Surface engineering of TiO2 is significant in the SCR reaction and worth studying. In a previous study, we found that TiO2 nanosheets (TiO2-NS) with the (001) plane exhibited a much better SCR performance than TiO2 nanoparticles (TiO2-NP) with the (101) plane. In this work, in situ DRIFTS and DFT calculations were applied to address the promotional effect of the (001) plane of TiO2-NS in the SCR reaction. The behavior of adsorption and desorption of NOx and NH3 on the two surfaces was studied. It was found that NH3 adsorbed on both TiO2-NS and TiO2-NP was in the form of NH3(g) on the Lewis acid sites. NOx on TiO2-NP were mainly trans-(NO)2 and N2O4 which were non-reactive.
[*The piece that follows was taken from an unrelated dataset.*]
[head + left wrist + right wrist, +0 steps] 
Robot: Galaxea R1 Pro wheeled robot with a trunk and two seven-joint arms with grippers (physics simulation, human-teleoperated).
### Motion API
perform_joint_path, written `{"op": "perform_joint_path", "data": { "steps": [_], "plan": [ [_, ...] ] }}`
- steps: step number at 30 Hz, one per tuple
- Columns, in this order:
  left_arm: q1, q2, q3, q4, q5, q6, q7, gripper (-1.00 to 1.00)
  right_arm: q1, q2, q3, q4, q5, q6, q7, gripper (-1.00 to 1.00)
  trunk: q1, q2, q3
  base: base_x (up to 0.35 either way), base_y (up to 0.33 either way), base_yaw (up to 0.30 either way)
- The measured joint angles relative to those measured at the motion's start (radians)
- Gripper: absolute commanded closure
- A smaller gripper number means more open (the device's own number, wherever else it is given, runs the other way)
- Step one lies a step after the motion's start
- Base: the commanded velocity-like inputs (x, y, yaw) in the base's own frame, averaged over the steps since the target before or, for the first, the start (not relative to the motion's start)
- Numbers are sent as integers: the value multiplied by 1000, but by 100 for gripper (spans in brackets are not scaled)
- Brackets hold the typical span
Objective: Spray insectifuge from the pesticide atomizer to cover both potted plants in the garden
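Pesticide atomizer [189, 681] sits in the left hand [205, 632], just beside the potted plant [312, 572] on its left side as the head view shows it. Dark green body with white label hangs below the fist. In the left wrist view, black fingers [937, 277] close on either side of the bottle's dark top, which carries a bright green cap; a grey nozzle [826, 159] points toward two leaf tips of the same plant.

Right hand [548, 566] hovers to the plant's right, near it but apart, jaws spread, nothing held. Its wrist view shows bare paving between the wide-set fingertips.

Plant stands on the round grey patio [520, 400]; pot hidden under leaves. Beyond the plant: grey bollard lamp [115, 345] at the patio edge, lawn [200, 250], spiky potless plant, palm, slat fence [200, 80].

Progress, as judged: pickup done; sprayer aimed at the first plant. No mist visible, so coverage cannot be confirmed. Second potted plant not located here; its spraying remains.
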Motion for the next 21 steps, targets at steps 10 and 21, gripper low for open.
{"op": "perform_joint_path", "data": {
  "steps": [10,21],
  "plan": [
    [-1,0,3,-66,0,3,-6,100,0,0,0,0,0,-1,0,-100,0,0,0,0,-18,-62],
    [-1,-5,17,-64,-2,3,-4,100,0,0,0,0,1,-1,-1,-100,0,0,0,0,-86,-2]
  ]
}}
Differently, NO on TiO2-NS was mainly in the form of NO2 which was probably due to the high energy and abundant active oxygen species of the (001) facet. The formed NO2 could trigger the subsequent ‘fast SCR’ reaction thereafter promoting the activity. Therefore, TiO2-NS with more (001) facets had better SCR activity than TiO2-NP with the exposed (101) facet.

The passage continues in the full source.